In this lab, we will focus on non-linear regression modeling, and linear programming. Linear regression modeling, as discussed in the previous lab, works with simple and multiple linear regression models. Sometimes the relationships are not best represented by linear models, and a non-linear regression modeling is required. The general concept remains the same; minimizing the error between the observed/actual values and the values predicted/fitted by the model. Linear programming on the other hands seek to find the optimal solution to a problem with multivariables and multiconstraints described by linear relationships, as opposed to non-linear relationships. The latter would be a non-linear programming, a case not covered in this class.
In this lab, we will perform a non-linear regression modeling on the cost of servers, and setup a linear programming model to solve the marketing use case discussed in class.
Remember to always set your working directory to the source file location. Go to ‘Session’, scroll down to ‘Set Working Directory’, and click ‘To Source File Location’. Read carefully the below and follow the instructions to complete the tasks and answer any questions. Submit your work to RPubs as detailed in previous notes.
For your assignment you may be using different data sets than what is included here. Always read carefully the instructions on Sakai. For clarity, tasks/questions to be completed/answered are highlighted in red color (visisble only in preview mode) and numbered according to their particular placement in the task section. Quite often you will need to add your own code chunk.

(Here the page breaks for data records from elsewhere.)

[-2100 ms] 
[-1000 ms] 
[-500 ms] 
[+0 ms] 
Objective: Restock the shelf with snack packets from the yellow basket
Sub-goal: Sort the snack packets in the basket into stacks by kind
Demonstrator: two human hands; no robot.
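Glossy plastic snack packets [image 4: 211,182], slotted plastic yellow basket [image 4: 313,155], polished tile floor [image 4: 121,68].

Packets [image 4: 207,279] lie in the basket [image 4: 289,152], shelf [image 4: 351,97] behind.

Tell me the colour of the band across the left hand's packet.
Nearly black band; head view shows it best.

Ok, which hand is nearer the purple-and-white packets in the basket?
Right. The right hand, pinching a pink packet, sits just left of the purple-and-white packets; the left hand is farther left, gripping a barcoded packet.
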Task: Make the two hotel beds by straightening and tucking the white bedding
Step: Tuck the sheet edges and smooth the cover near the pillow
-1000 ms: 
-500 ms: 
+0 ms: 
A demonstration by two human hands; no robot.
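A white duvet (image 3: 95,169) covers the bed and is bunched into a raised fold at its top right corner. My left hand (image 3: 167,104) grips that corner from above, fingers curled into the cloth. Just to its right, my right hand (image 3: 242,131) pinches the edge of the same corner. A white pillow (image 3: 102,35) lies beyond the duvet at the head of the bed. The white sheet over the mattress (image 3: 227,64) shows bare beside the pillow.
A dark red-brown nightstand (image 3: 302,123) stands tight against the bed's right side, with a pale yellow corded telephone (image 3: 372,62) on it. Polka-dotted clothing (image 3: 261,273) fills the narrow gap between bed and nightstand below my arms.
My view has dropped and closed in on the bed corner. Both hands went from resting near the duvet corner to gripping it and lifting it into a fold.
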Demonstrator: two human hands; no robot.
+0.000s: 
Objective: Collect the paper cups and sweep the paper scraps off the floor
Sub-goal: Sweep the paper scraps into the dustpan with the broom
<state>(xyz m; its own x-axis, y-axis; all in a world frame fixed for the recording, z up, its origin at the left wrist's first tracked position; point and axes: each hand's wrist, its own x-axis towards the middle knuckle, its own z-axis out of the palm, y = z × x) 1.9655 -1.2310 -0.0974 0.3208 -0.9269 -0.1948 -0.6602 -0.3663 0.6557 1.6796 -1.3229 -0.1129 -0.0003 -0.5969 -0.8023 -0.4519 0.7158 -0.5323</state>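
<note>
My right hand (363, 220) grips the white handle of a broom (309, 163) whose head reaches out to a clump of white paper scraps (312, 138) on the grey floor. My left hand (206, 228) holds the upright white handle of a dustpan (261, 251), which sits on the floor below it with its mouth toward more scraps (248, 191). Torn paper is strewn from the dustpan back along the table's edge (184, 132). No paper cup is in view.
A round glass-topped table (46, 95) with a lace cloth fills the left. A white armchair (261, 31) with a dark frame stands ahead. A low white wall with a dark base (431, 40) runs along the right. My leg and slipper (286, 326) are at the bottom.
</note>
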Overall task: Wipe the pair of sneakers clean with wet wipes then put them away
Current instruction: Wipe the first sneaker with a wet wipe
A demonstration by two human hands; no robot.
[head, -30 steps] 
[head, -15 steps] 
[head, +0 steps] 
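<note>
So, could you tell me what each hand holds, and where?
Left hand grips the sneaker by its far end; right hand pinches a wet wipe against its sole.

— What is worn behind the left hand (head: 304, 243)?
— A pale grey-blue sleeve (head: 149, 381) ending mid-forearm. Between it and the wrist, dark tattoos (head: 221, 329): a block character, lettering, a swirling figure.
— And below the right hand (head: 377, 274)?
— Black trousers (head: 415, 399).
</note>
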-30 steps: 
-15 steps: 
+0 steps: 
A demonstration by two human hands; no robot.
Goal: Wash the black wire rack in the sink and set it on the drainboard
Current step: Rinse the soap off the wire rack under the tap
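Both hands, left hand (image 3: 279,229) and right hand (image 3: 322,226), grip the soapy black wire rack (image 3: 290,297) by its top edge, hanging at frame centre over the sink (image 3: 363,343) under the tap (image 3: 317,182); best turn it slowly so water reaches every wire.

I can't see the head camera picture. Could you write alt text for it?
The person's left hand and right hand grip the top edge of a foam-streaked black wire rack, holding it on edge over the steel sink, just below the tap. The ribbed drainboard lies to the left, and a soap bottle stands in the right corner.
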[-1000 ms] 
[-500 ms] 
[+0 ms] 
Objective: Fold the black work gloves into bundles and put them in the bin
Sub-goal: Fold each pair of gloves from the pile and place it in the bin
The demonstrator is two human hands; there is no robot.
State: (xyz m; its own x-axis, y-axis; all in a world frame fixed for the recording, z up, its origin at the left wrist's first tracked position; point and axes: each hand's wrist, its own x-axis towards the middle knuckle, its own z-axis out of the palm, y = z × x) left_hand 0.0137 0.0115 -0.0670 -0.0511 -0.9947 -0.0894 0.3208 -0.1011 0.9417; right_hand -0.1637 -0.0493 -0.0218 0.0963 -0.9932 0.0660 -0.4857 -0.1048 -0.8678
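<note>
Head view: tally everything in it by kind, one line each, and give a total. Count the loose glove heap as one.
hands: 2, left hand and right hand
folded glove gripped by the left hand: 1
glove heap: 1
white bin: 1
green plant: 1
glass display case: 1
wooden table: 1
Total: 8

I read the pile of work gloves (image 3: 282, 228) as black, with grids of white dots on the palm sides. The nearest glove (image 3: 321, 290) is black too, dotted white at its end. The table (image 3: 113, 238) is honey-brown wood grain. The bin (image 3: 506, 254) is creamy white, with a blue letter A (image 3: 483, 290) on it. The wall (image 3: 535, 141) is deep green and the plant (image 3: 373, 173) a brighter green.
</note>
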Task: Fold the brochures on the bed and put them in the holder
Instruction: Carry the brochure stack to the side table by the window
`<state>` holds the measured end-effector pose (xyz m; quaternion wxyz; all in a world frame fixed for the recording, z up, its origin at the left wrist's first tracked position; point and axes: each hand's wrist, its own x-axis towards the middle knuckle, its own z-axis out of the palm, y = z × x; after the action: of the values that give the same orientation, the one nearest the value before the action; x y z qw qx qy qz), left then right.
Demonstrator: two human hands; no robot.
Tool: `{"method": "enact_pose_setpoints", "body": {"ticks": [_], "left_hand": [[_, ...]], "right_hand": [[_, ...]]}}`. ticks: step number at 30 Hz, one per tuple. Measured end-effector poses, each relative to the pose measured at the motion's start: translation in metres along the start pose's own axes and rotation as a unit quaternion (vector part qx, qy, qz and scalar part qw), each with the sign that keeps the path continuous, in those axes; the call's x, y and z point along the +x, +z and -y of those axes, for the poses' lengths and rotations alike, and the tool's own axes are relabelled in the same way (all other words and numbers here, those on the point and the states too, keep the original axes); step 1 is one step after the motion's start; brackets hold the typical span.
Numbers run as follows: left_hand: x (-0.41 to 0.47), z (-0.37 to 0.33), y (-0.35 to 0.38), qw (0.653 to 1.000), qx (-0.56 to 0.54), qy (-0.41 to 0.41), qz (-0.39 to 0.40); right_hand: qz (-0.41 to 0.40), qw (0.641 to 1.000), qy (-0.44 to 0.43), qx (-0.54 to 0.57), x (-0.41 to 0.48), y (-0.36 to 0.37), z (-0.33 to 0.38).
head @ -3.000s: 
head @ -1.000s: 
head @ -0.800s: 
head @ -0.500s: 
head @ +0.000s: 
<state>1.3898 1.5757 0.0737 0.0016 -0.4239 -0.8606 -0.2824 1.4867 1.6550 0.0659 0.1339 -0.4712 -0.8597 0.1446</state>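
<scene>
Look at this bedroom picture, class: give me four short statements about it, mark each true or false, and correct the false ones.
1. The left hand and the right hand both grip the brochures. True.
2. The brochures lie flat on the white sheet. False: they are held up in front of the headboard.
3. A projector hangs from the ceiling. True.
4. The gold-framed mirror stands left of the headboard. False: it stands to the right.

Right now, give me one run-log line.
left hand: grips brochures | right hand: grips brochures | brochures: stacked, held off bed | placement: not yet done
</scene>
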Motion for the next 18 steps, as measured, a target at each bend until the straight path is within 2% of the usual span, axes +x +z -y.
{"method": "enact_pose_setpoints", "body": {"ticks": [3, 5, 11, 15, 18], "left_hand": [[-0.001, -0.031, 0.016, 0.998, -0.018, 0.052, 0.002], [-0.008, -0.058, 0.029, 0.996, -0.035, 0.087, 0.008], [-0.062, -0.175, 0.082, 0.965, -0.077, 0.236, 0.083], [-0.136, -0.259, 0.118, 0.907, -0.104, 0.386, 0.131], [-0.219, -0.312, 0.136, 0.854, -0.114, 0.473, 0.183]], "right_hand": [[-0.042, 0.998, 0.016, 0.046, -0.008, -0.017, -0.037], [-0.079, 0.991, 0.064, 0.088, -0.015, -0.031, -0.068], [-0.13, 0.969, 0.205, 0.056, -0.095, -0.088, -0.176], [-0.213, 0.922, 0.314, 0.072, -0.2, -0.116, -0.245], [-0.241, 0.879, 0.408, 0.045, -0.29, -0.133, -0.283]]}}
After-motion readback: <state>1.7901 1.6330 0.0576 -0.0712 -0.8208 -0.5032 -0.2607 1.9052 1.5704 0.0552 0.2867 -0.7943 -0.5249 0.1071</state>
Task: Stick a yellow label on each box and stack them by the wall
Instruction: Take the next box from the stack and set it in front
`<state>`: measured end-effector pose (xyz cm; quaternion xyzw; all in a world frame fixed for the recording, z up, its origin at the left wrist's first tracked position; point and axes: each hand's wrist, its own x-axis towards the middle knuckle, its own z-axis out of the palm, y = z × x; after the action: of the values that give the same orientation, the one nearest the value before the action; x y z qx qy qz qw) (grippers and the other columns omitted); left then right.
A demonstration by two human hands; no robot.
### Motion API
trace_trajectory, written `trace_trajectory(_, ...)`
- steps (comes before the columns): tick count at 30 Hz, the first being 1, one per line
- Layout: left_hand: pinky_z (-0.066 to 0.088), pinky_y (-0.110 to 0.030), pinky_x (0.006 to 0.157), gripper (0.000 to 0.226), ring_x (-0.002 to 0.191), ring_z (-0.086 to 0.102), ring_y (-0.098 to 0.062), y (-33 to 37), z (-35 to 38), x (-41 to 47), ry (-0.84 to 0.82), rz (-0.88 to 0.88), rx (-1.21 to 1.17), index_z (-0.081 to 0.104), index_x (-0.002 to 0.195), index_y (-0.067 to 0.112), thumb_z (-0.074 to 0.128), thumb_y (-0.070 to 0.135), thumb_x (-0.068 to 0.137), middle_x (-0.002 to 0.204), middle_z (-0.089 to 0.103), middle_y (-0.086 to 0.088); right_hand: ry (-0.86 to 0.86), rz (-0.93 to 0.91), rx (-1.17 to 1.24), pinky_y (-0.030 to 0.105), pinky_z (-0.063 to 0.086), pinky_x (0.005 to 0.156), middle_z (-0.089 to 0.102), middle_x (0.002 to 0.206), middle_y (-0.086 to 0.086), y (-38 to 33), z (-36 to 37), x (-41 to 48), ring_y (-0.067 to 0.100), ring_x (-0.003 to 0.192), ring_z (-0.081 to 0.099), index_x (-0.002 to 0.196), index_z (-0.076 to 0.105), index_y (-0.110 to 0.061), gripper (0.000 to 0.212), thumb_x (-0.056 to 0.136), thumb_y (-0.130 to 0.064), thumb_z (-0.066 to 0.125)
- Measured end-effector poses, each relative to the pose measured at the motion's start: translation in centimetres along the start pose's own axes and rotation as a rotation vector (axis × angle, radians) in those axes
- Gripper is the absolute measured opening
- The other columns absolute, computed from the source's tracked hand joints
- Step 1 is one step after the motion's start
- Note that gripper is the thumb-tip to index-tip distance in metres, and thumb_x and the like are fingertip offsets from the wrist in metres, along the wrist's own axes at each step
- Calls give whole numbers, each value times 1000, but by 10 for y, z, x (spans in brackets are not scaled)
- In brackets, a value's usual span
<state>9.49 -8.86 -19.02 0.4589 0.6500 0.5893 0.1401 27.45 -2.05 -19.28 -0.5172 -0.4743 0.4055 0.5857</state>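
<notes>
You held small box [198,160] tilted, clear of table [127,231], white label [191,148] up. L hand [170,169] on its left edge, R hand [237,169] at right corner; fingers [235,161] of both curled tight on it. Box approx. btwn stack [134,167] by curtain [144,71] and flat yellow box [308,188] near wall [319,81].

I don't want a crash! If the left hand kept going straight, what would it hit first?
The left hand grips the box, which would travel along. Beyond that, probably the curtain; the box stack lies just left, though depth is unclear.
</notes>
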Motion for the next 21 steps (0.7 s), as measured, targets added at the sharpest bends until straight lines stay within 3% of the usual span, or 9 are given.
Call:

Execute all code chunks, preview, publish, and submit link on Sakai.
First, we must read the file ‘ServersCost.csv’ into R, and extract the two columns of interest.
mydata <- read.csv("data/serverscost.csv", header=TRUE)
head(mydata)
servers = mydata$servers
cost = mydata$cost
We start by creating a simple linear regression model. Next, we plot the points to visually inspect the data and unravel any potential relationships.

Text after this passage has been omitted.